- Assignment:
Examine the material below. Gather every line in which the string "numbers" appears.

- Supplied data:
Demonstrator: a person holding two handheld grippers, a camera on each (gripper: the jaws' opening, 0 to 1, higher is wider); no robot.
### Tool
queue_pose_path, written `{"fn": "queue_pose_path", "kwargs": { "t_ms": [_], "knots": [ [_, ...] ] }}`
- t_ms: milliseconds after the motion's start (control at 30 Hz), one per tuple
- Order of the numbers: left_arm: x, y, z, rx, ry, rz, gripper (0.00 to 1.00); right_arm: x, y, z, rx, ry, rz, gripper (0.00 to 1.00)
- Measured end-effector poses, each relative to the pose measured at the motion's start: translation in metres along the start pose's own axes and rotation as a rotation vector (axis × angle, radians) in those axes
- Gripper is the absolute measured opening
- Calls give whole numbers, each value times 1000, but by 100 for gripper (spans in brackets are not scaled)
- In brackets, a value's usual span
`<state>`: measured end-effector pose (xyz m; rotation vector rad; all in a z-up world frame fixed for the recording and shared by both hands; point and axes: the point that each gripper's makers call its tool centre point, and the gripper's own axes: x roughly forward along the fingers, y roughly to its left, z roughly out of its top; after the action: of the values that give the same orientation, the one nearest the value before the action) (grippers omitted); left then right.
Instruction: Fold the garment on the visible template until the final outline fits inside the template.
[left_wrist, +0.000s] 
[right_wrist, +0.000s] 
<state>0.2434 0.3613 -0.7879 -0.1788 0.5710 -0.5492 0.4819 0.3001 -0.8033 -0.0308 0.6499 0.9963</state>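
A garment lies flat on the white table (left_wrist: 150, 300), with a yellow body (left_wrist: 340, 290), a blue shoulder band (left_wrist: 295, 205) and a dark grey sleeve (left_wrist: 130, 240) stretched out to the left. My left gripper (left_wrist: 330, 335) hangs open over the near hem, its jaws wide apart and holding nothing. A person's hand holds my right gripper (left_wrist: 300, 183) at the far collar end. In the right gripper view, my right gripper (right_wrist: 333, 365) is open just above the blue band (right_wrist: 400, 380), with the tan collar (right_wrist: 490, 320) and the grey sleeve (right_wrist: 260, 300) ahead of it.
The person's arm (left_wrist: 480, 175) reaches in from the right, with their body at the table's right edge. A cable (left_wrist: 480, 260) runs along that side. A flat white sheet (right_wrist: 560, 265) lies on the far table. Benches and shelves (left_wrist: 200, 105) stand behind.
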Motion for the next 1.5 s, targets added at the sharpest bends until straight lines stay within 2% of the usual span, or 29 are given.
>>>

- Completed exercise:
- Order of the numbers: left_arm: x, y, z, rx, ry, rz, gripper (0.00 to 1.00); right_arm: x, y, z, rx, ry, rz, gripper (0.00 to 1.00)
- Calls give whole numbers, each value times 1000, but by 100 for gripper (spans in brackets are not scaled)

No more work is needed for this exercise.